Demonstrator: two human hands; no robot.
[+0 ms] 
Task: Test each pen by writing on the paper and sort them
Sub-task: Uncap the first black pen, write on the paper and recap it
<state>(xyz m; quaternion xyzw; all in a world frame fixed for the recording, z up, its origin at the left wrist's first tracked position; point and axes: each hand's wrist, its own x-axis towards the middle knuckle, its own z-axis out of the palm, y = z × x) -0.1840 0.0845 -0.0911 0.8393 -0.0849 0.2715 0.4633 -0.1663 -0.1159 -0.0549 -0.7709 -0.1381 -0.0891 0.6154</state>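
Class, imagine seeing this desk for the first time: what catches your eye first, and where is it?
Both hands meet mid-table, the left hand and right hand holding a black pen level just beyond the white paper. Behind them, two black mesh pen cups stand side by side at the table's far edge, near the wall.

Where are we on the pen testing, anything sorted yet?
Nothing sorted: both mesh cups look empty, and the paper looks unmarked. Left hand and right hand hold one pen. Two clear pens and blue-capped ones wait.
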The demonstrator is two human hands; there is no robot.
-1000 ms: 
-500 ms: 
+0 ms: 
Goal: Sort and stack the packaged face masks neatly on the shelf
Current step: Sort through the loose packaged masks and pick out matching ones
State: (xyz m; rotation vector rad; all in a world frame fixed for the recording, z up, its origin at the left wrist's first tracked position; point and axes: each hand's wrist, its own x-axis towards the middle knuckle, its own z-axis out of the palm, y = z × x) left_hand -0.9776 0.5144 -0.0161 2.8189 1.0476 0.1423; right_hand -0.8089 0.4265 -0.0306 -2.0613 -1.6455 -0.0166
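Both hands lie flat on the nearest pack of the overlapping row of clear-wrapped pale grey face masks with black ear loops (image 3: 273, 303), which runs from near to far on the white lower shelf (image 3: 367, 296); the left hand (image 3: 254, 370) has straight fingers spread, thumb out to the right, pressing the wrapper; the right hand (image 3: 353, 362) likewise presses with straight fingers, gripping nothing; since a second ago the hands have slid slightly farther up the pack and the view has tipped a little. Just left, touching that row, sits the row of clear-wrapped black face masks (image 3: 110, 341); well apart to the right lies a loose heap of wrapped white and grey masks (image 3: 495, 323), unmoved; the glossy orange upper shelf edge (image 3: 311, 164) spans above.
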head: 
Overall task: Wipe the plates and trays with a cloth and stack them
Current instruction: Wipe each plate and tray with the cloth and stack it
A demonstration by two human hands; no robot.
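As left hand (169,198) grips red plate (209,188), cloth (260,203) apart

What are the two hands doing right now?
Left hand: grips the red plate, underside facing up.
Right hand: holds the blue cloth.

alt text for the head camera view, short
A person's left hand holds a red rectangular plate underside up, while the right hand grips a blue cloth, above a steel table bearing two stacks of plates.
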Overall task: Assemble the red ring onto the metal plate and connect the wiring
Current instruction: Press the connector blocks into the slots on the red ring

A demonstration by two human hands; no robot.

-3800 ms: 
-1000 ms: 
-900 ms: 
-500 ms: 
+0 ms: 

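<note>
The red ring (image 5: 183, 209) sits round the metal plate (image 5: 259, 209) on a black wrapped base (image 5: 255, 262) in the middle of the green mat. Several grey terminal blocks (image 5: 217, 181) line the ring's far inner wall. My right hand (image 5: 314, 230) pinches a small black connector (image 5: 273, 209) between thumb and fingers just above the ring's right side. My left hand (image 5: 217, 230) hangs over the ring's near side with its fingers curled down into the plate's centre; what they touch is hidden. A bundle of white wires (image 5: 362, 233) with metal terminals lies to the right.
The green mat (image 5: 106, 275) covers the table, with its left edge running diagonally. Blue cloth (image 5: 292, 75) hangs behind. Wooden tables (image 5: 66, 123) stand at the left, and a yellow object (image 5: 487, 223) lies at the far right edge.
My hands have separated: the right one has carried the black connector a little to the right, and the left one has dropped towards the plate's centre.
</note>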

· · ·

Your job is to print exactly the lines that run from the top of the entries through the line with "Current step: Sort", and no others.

EXERCISE RESPONSE:
Demonstrator: two human hands; no robot.
[+0 ms] 
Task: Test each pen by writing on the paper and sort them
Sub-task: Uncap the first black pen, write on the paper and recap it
<state>(xyz m; quaternion xyzw; all in a world frame fixed for the recording, z up, its origin at the left wrist's first tracked position; point and axes: each hand's wrist, its own x-axis towards the middle knuckle, its own z-axis out of the palm, y = z × x) -0.1840 0.0845 -0.0911 0.8393 -0.0849 0.2715 0.4633 -0.1663 -0.1159 -0.0549 -0.7709 -0.1381 -0.0891 0.6154</state>
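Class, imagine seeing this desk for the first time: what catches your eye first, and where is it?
Both hands meet mid-table, the left hand and right hand holding a black pen level just beyond the white paper. Behind them, two black mesh pen cups stand side by side at the table's far edge, near the wall.

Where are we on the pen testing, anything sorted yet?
Nothing sorted: both mesh cups look empty, and the paper looks unmarked. Left hand and right hand hold one pen. Two clear pens and blue-capped ones wait.
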The demonstrator is two human hands; there is no robot.
-1000 ms: 
-500 ms: 
+0 ms: 
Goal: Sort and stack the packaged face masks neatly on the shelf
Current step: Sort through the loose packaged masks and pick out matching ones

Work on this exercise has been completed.